Work required =>
Word for word, copy the lines beginning at the one with "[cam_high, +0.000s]" and ending at the last line below; pictures stay out.

The data Block Start

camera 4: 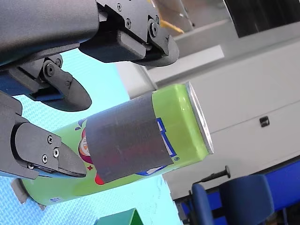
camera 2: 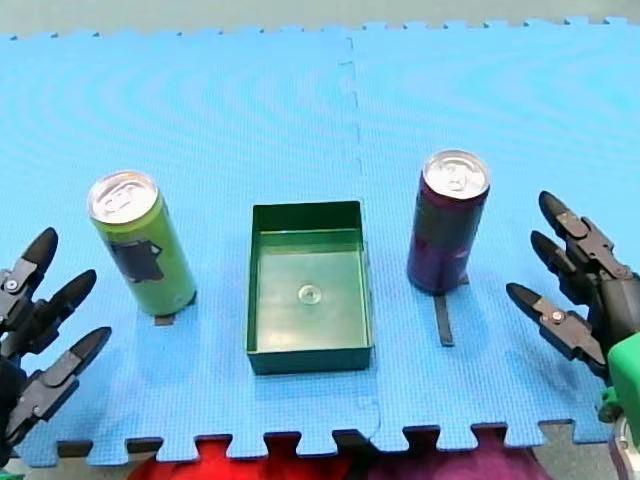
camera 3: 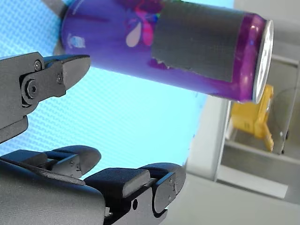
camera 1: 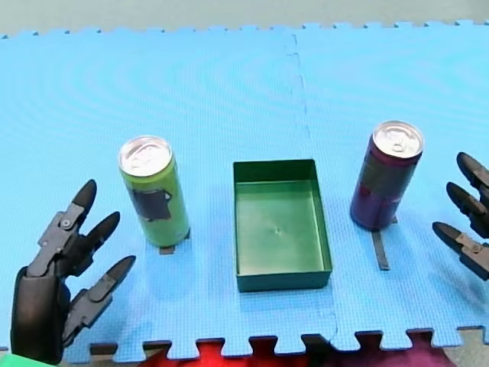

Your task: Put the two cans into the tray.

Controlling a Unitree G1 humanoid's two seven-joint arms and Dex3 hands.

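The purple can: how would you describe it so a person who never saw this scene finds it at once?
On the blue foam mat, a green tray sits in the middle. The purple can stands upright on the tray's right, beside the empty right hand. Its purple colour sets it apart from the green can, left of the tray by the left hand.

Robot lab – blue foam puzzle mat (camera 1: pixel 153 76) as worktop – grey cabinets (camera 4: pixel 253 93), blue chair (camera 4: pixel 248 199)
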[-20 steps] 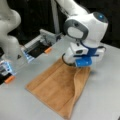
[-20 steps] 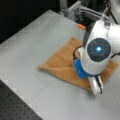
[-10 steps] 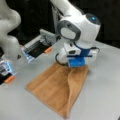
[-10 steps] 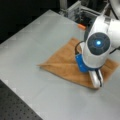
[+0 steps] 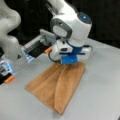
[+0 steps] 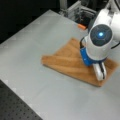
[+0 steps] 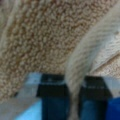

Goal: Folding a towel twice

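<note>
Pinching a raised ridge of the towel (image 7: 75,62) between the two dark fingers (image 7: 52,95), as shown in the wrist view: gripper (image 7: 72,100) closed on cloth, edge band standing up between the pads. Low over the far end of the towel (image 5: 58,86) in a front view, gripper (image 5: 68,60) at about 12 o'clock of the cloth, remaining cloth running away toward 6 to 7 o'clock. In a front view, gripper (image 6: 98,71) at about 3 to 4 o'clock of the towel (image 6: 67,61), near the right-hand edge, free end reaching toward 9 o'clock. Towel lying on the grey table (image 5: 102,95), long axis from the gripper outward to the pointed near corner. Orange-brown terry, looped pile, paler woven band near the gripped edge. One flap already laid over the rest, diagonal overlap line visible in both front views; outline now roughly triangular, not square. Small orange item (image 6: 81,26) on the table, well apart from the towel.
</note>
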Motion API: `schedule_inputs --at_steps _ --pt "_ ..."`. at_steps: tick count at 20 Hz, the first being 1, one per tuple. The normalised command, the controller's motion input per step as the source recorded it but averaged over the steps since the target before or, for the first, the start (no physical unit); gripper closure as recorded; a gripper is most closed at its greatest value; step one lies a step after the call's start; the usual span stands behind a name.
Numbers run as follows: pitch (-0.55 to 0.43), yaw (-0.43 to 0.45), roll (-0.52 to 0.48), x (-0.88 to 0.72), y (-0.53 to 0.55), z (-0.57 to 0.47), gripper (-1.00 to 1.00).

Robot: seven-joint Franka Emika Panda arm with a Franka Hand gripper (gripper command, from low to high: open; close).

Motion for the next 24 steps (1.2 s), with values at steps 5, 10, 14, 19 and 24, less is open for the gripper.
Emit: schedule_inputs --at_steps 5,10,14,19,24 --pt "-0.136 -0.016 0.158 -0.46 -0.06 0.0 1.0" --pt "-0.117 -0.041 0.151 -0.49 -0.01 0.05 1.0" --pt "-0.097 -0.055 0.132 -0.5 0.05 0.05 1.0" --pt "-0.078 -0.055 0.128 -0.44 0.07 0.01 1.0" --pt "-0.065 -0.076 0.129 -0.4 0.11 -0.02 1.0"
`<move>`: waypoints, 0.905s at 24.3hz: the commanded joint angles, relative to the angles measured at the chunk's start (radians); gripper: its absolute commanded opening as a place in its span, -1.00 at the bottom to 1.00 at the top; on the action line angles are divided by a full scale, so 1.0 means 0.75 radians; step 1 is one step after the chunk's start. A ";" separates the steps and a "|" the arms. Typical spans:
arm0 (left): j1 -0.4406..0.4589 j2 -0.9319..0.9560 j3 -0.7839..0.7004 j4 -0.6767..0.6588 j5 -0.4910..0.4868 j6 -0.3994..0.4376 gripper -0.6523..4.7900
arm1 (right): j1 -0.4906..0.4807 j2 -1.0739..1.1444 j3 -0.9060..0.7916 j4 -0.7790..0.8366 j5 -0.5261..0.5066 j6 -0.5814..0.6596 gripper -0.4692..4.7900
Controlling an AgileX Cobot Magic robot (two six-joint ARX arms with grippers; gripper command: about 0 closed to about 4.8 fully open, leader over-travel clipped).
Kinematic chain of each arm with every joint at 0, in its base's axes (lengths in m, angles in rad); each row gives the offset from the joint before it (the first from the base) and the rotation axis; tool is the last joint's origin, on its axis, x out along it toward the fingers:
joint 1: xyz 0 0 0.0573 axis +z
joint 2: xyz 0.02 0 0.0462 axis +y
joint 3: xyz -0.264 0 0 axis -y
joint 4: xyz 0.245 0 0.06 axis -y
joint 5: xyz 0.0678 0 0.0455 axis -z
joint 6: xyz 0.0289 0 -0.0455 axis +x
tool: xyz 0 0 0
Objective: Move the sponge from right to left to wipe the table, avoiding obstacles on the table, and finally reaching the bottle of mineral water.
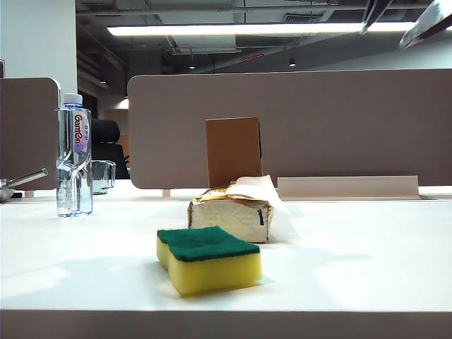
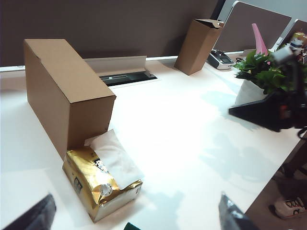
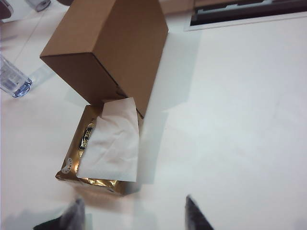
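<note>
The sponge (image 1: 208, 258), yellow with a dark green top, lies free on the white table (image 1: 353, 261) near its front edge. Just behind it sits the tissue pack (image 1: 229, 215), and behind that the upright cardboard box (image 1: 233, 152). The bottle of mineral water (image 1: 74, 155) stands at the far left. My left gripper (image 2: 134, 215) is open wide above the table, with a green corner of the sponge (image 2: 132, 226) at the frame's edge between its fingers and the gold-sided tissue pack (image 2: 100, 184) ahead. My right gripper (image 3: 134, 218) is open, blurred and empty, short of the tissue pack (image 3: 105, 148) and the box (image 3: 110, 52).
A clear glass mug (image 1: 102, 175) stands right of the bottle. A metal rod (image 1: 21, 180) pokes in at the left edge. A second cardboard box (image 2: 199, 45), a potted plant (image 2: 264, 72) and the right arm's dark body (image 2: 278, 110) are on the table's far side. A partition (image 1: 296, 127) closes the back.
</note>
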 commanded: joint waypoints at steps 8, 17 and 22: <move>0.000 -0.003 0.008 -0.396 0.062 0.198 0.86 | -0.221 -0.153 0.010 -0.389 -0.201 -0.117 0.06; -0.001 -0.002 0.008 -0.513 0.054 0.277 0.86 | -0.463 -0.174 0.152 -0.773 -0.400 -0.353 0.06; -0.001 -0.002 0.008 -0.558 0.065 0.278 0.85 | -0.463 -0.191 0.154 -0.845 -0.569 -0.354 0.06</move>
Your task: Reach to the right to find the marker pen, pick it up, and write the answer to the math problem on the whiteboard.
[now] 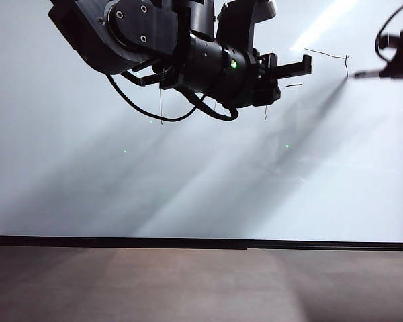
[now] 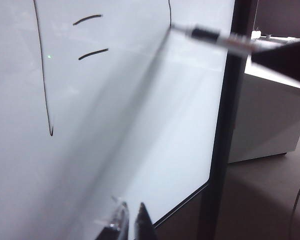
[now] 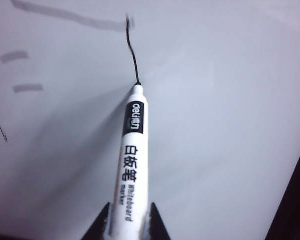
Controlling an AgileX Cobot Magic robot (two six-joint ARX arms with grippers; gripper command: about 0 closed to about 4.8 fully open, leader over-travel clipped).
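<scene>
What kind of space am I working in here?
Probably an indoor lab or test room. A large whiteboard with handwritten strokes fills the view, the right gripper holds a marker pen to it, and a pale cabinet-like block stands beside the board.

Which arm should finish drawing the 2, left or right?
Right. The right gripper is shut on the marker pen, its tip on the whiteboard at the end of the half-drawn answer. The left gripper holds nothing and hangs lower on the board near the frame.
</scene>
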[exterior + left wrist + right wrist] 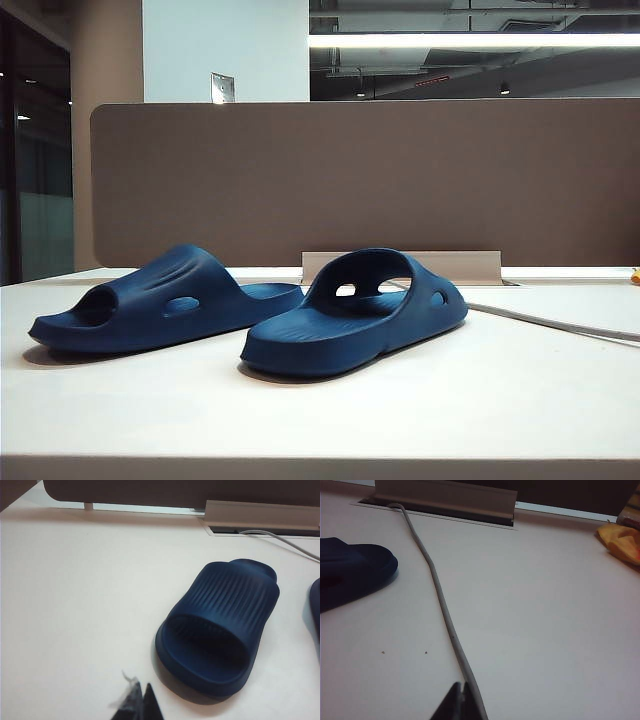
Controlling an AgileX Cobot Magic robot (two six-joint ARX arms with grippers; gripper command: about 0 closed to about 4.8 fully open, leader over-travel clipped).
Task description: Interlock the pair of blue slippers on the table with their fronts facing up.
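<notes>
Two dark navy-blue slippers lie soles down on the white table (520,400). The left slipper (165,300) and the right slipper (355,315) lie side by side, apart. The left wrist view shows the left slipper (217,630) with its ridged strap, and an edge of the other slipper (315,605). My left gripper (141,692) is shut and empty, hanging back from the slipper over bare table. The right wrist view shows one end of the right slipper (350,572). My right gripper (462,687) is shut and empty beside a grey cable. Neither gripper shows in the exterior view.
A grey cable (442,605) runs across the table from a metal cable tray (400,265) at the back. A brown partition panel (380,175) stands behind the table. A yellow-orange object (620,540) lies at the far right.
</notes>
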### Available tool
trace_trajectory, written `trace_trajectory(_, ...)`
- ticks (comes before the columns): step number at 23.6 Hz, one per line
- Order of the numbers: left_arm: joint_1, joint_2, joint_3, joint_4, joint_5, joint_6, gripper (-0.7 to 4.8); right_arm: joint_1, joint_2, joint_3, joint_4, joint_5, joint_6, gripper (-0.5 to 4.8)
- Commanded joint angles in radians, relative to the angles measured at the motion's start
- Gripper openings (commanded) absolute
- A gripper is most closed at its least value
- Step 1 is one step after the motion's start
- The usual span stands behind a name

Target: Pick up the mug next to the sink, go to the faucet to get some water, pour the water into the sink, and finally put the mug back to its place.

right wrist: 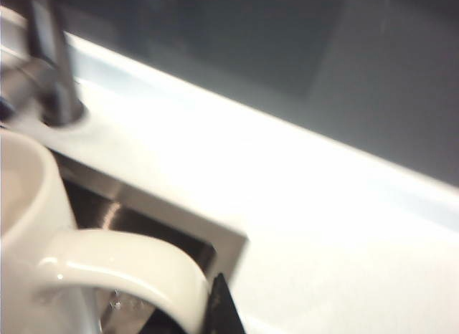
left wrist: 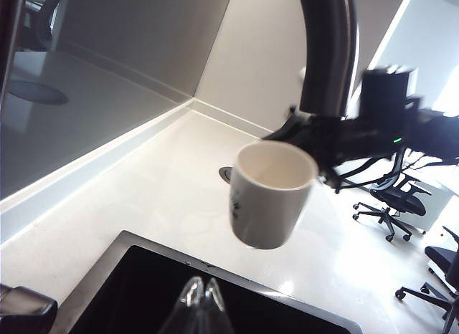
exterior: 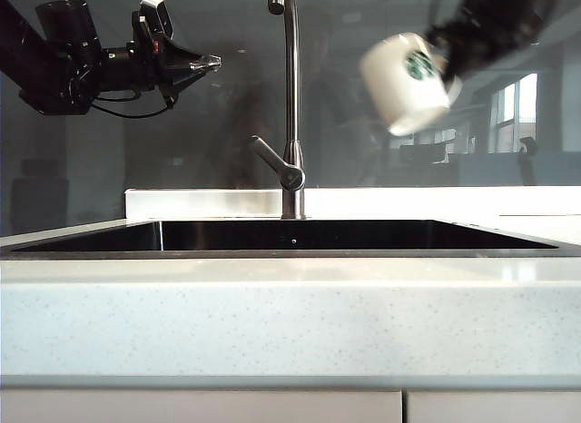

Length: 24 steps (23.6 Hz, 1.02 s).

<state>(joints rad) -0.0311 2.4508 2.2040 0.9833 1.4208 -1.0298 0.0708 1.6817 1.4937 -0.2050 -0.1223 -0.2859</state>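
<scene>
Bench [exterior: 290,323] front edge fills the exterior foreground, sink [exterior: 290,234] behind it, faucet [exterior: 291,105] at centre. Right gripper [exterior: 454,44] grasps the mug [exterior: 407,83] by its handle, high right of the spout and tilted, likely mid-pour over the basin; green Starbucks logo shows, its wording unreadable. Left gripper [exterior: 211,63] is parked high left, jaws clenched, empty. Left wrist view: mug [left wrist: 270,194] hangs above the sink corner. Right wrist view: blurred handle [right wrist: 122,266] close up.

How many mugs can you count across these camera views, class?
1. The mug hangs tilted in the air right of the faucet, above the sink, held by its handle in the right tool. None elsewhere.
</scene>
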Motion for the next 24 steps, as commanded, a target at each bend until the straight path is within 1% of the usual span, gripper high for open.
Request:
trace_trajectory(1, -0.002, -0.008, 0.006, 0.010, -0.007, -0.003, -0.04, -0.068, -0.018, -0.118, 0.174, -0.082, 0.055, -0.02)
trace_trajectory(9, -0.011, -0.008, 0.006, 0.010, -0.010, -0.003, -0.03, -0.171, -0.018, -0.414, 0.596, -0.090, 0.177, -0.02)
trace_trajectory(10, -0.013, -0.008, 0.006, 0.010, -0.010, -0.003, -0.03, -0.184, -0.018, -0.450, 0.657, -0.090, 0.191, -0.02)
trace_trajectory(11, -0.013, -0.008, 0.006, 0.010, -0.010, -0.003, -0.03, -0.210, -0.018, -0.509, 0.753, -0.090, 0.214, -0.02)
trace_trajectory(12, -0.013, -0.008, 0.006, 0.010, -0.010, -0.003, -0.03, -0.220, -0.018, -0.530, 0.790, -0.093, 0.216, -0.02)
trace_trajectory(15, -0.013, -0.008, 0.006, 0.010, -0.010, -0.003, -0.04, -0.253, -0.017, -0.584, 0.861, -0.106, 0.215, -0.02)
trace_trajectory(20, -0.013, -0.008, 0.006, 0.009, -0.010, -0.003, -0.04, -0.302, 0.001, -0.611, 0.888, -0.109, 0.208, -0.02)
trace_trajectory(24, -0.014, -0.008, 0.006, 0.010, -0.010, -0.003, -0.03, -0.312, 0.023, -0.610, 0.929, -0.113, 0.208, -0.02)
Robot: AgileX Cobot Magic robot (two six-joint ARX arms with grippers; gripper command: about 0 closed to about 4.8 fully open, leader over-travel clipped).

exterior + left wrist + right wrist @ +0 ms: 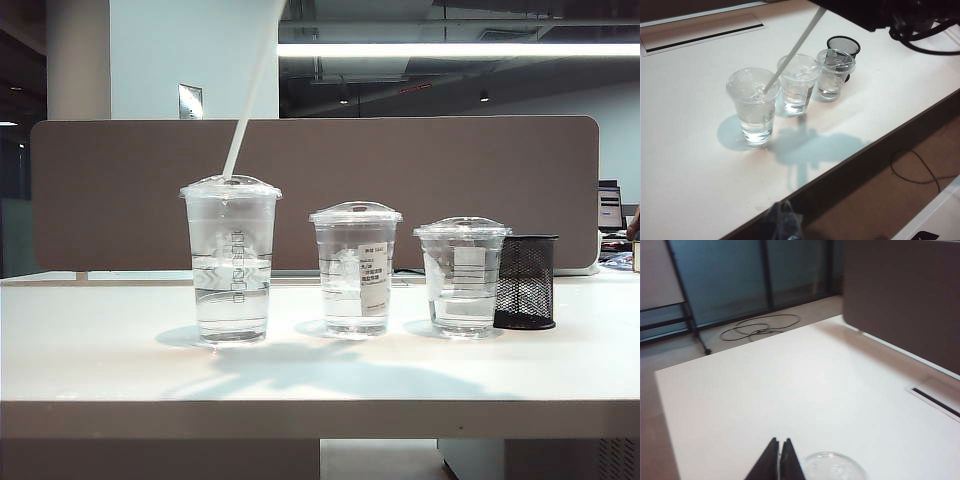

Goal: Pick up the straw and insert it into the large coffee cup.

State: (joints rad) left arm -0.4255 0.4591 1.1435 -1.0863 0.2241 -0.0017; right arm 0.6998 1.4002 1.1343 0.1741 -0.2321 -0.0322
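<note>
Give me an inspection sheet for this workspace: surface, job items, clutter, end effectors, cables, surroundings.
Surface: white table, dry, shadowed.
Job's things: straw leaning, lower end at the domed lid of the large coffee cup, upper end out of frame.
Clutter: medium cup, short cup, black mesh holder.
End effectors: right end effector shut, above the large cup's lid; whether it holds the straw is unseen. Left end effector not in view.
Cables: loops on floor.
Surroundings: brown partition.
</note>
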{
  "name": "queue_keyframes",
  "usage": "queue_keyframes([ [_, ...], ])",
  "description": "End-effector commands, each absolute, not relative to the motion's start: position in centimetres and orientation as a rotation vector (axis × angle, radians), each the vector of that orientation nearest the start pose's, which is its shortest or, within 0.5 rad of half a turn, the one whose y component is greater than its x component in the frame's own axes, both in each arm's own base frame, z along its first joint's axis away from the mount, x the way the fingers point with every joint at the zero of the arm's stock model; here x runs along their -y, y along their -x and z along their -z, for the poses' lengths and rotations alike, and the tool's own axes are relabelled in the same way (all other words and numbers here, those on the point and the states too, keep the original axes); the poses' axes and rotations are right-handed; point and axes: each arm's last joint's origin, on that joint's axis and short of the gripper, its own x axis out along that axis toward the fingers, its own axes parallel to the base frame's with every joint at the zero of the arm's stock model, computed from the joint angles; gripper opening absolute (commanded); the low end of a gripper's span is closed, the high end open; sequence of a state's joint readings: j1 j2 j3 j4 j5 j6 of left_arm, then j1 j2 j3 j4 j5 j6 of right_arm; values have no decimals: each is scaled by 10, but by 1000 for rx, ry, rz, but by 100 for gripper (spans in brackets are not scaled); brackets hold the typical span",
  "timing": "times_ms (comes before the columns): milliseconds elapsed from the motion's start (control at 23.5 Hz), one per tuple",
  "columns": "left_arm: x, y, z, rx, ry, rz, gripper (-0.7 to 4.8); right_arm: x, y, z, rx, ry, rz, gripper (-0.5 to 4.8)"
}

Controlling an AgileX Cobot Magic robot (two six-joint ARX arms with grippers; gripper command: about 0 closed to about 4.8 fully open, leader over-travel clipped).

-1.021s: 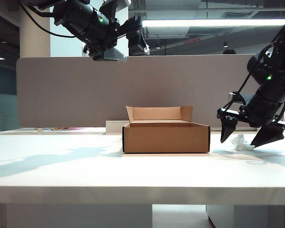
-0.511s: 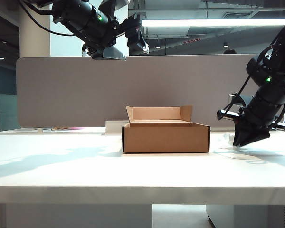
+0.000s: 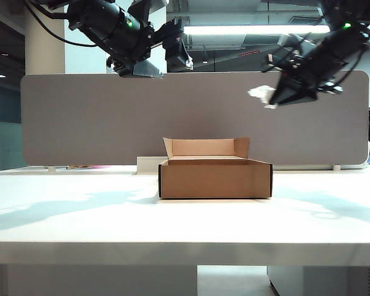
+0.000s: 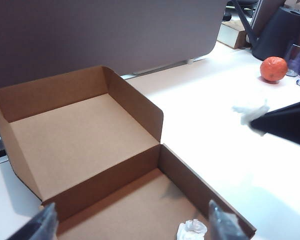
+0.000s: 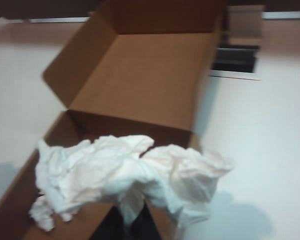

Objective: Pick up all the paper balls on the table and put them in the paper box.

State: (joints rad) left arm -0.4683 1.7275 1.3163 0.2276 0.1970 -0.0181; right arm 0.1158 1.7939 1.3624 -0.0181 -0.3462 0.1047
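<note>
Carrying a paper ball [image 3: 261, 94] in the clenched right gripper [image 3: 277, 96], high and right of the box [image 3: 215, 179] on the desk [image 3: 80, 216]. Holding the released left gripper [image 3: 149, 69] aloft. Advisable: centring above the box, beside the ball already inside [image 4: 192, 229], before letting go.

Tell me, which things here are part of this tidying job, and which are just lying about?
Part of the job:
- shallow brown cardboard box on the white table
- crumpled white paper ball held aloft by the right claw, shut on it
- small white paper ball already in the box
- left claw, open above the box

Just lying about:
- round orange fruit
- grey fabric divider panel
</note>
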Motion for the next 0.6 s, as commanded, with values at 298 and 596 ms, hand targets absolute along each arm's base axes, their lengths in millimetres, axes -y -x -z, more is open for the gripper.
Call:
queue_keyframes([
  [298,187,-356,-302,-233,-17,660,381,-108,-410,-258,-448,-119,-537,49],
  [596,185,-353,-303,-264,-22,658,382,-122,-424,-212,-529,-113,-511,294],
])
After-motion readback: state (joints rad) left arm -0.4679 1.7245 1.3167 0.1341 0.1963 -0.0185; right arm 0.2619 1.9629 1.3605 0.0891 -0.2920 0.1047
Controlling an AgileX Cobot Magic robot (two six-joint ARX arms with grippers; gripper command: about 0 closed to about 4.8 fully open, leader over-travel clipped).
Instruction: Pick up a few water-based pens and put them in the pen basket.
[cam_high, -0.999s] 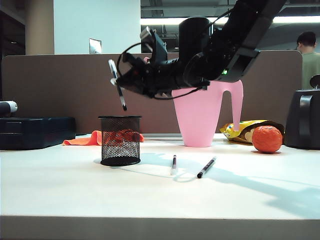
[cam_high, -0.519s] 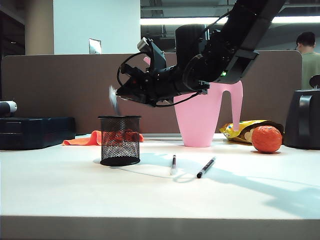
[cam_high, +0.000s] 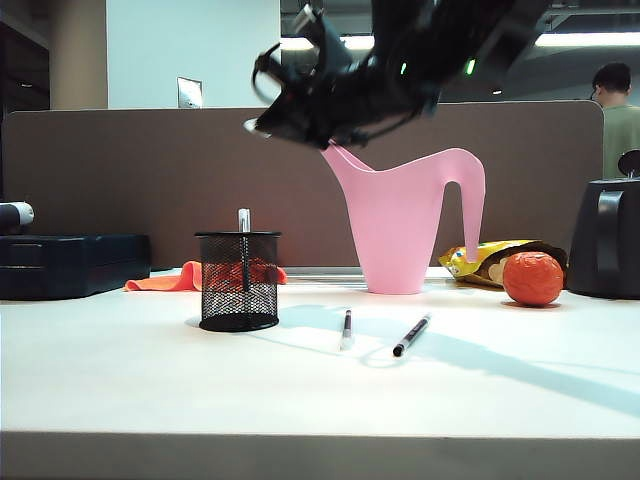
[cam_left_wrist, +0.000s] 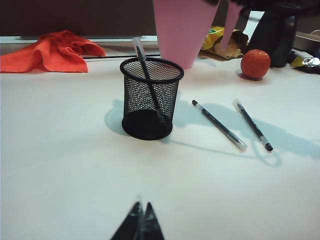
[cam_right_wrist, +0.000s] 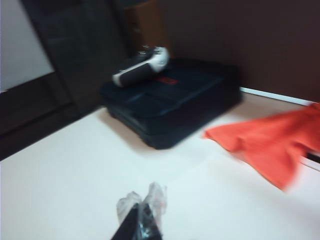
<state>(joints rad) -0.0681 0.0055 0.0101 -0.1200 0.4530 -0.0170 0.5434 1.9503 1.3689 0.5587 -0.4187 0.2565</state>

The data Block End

Finished exercise =>
[cam_high, +0.000s] 
[cam_left_wrist, +0.000s] 
[cam_right_wrist, +0.000s] 
<state>(joints rad) -0.0681 0.0055 0.0101 -0.1200 0.4530 -0.0170 0.5434 1.9503 1.3689 0.5587 -0.4187 0.2565</state>

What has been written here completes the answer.